On average there are positive copper ions Cu$^+$ with 28 orbiting (bound) electrons and for each ion one free/mobile (unbound) electron.
When no external electric field is applied these free electrons having thermal energy move about at random throughout the metal just like the molecules in a gas.

In the solid the positive copper ions are fixed in a lattice and vibrate about a mean position.
When an electric field is applied the free electrons can move under the influence of the electric field. It is these free electrons which result in copper being a good conductor of electricity (and heat). The positive ions are fixed into the lattice and so can only move their mean position very little.

If the final state is such that the net movement of the free electrons is zero (electrostatics) then the redistribution of charges throughout the metal is such that the electric field produces by the induced charges as a result of the movement of the free electrons is equal and opposite to the externally applied electric field and so the net field in the conductor is zero.
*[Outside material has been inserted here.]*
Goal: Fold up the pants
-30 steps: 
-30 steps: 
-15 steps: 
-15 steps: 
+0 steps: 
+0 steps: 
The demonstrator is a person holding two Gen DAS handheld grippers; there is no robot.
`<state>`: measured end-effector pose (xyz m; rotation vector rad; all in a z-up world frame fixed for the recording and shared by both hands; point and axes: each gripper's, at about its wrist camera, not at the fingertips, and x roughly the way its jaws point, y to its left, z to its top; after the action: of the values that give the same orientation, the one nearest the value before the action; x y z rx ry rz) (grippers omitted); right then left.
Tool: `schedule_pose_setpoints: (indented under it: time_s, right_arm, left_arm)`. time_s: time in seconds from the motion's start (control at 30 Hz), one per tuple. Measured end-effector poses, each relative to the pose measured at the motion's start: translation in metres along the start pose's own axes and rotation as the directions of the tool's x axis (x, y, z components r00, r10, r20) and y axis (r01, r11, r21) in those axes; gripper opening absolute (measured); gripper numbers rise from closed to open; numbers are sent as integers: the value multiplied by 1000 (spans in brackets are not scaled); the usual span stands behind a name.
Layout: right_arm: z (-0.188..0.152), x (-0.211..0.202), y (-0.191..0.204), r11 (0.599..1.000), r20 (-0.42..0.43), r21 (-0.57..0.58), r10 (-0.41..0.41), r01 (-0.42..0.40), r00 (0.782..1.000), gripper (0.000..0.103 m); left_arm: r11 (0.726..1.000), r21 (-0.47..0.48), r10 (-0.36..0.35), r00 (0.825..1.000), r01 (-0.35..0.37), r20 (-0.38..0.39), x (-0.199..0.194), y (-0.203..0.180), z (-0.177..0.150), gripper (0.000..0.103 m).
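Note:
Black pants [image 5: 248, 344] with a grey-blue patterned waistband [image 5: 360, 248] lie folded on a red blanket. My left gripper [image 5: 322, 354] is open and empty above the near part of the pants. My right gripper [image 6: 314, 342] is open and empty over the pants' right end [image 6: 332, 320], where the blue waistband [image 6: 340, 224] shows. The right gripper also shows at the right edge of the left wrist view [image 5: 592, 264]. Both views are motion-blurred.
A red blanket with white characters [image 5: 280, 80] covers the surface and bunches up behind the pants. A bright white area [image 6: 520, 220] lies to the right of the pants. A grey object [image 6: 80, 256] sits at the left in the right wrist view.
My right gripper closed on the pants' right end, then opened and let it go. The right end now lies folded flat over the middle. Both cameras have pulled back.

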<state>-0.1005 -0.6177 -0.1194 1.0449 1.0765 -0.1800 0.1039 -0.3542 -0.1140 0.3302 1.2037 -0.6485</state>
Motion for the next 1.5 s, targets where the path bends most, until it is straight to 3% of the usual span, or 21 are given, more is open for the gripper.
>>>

So when you see diagrams of conductor with positive and negative charges on them, the region labelled as having a negative charge is one where there is a net surplus of free electrons and the region and the region with positive charges is one which has a net deficit of free elctrons.


Usually the electrons are the more mobile charge carriers, so in most instances where "charge moves", it is the result of motion of electrons. But in a particle accelerator where you accelerate protons, the charge that moves is a proton, not an electron...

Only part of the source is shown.